The thing is you can chose to write perl in a way that doesn't suck. The problem with TMTOWTDI is that with 18 people in a code base.... well its best to have a set of conventions when writing perl. Let's all agree to use 5.x.x with these features for example
These days you can TMTOWTDI in Python as well though.

The TMTOWTDI argument was valid in very early stages of Perl vs Python debate, like some what between 2000 - 2006 etc.

These days Python is just Perl with mandatory tab indentation. Python is no longer that small language, with small set of syntactical features. C++/Java etc in the meanwhile have gotten even more TMTOWTDI heavy over the years.

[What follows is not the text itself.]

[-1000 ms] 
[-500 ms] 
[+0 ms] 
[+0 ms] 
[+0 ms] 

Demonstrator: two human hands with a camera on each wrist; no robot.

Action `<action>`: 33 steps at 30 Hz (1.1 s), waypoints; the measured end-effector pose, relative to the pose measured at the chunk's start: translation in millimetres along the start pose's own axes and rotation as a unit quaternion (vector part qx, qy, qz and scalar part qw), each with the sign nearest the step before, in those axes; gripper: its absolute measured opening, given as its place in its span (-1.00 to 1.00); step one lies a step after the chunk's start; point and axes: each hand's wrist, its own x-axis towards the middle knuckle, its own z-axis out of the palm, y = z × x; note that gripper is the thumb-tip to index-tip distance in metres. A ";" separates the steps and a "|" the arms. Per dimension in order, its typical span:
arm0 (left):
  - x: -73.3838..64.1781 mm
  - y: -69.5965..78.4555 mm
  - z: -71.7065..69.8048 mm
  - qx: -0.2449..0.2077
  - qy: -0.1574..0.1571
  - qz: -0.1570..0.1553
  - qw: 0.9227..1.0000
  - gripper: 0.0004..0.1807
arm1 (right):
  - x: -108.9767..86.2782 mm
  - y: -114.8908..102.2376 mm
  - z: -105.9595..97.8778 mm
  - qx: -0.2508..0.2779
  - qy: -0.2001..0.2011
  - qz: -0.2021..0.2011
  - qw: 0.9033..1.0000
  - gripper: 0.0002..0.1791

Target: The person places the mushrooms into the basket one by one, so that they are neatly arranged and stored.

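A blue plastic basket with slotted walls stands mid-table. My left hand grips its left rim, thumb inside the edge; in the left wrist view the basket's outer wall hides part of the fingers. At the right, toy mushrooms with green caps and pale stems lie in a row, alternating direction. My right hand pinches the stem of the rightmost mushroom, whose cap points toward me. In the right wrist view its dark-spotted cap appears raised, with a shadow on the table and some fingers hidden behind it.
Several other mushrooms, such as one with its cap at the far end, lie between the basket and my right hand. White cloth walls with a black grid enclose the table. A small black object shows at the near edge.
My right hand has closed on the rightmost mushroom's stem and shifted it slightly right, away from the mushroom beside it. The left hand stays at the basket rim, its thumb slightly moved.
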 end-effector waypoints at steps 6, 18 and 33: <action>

I don't really work with python often enough but as for php there's usually one boring way to do it. We eschew generally more fun stuff like array operations because for loops work and the intent is vlear
I’d rather have a compiler+ide-supported testing framework that doesn’t require a tested code to be prepared for being tested in any way. Almost all boring languages are fine at writing straightforward code without ceremony, even Java.
Good job those aren't the only two options!
Frankly I'm on Team Fish Bucket.

I am not totally convinced--well, not at all convinced, really-- that the OOP revolution made programming code better, simpler, easier to follow, than procedural code.

I suppose the argument ended up being a philosophical discussion about where State was held in a running program (hard to tell in procedural code, perhaps, and easier to tell in OOP), but after 20+ years of Java I wonder if baby hadnt disappeared down the plughole with the bathwater.